Я глубоко вдохнула и попыталась сосредоточиться на мягкой пустой темноте перед собой.
— Курруэ права. Мне очень жаль. Симина наказала тебя, и это моя вина.
— Она сделала это, чтобы наказать тебя.
Меня передернуло:
— Тем хуже.
Он тихо рассмеялся, и я почувствовала, как колыхнулся воздух — будто теплой летней ночью повеял ветерок.
— Но не для меня.
Вот так вот.
— Я могу вам чем-нибудь помочь, милорд?
Я снова ощутила дуновение воздуха — на этот раз он пошевелил волоски на шее. И я вдруг представила его за спиной. Как он прижимает меня к себе и его дыхание поглаживает сгиб моей шеи.
С другой стороны комнаты донесся тихий звук — словно кто-то голодно сглотнул. И вдруг все пространство заполнило вязкое, тягучее вожделение. Могучее, подчиняющее — и совершенно не похожее на нежность!
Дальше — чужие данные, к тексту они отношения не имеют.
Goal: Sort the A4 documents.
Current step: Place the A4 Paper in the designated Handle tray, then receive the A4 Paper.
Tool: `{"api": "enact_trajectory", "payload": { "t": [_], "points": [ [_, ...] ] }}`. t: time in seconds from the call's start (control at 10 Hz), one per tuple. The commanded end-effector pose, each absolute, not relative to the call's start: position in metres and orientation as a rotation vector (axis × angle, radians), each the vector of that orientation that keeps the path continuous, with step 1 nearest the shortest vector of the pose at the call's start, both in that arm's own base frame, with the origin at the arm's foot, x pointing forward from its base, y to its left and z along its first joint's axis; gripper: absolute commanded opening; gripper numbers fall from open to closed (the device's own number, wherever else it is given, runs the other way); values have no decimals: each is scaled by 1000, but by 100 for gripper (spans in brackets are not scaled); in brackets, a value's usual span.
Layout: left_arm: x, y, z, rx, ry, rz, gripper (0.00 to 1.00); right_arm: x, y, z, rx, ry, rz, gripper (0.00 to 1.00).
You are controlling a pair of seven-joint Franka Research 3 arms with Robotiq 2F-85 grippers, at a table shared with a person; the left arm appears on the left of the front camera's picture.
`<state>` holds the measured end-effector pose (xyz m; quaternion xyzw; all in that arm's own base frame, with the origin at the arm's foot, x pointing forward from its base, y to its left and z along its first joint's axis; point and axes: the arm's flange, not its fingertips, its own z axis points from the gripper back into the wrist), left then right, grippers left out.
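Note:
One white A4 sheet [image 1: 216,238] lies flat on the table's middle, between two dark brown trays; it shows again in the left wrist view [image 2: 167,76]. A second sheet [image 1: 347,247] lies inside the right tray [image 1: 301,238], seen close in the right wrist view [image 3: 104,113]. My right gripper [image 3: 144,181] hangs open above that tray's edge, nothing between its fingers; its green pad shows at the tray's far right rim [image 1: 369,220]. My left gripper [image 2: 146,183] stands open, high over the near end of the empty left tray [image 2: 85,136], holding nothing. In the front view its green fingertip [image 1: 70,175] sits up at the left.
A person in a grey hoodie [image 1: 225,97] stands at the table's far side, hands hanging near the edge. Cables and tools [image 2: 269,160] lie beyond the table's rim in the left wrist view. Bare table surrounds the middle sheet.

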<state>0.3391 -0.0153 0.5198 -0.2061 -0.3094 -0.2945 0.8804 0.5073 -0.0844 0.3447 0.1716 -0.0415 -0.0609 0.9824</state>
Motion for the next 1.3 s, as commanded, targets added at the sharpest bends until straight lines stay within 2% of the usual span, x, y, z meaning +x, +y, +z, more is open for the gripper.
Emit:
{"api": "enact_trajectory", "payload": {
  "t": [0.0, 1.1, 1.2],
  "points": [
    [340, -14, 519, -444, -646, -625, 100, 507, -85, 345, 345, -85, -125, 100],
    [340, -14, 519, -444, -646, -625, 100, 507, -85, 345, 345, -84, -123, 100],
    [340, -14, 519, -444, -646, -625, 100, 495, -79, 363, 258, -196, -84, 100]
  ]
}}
О боги! Я быстро сосредоточилась на мыслях о темноте: ничто, темнота, мама дорогая. Да.
Жуткий, засасывающий голод колыхался вокруг меня некоторое время. Потом исчез.
— Лучше бы тебе, — сказал он очень ласково — странно, что это с ним, не к добру это все… — лучше бы тебе не пытаться мне помочь.
— Мне очень жаль…
— Ты — смертная.
И этим все сказано. Я опустила глаза. Мне стало стыдно. Очень стыдно.
— Ты хотела спросить меня. Что-то узнать о своей матери.
Да. Я сделала глубокий вдох.
— Декарта убил ее мать, — проговорила я. — Она поэтому решила помогать вам? Она назвала эту причину?
— Я — раб. И Арамери мне не доверяют. Она тоже не доверяла. Я же тебе сказал: сначала она просто задавала вопросы.
— А ты, в обмен на ответы, потребовал от нее помочь вам?
— Нет. Она все еще носила сигилу родства. Мы не могли ей доверять.
Невольно я подняла руку и коснулась лба. Надо же, как просто забыть, что у меня там — отметина. И я забыла, что в отношениях между людьми — и богами — эта отметина имеет решающее значение.
— Тогда как…
— Она спала с Вирейном. Будущим наследникам обычно рассказывают о церемонии передачи власти, но Декарта приказал, чтобы ей ничего не говорили о некоторых подробностях. А Вирейн сболтнул лишнего. Рассказал ей все в красках. Думаю, для нее и этого было достаточно — она сразу поняла, что к чему.